§ Task objective:
Scan the material and copy every line in which "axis" appears.

§ Data excerpt:
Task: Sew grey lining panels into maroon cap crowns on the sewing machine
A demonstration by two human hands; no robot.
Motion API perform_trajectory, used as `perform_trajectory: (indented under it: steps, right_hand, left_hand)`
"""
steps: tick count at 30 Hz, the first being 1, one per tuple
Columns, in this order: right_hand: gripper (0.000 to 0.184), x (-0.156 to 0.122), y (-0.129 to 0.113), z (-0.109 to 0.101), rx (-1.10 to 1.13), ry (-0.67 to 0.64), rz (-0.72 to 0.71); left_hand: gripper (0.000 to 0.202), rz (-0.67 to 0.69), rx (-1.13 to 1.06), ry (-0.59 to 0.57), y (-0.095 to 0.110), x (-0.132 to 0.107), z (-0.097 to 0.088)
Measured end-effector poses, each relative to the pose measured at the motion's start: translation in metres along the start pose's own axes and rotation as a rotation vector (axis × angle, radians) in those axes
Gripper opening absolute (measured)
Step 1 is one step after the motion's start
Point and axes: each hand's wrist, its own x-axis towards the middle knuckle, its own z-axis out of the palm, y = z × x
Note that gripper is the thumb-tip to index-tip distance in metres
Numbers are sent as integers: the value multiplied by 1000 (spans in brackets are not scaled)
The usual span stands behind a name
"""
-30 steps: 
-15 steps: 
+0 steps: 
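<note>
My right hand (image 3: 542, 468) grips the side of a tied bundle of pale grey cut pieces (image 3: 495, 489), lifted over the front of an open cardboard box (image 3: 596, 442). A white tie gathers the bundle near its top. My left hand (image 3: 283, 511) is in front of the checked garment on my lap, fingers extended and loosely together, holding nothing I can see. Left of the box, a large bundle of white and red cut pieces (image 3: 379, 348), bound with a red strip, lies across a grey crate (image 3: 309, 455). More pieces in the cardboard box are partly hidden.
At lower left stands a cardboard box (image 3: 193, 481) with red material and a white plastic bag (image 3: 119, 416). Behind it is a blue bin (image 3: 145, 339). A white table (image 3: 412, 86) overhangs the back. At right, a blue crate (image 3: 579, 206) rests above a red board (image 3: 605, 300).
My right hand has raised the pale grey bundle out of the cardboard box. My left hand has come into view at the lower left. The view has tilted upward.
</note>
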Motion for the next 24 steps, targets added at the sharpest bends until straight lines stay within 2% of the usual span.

§ Result below:
Measured end-effector poses, each relative to the pose measured at the motion's start: translation in metres along the start pose's own axes and rotation as a rotation vector (axis × angle, radians) in those axes
Point and axes: each hand's wrist, its own x-axis towards the middle knuckle, its own z-axis out of the palm, y = z × x

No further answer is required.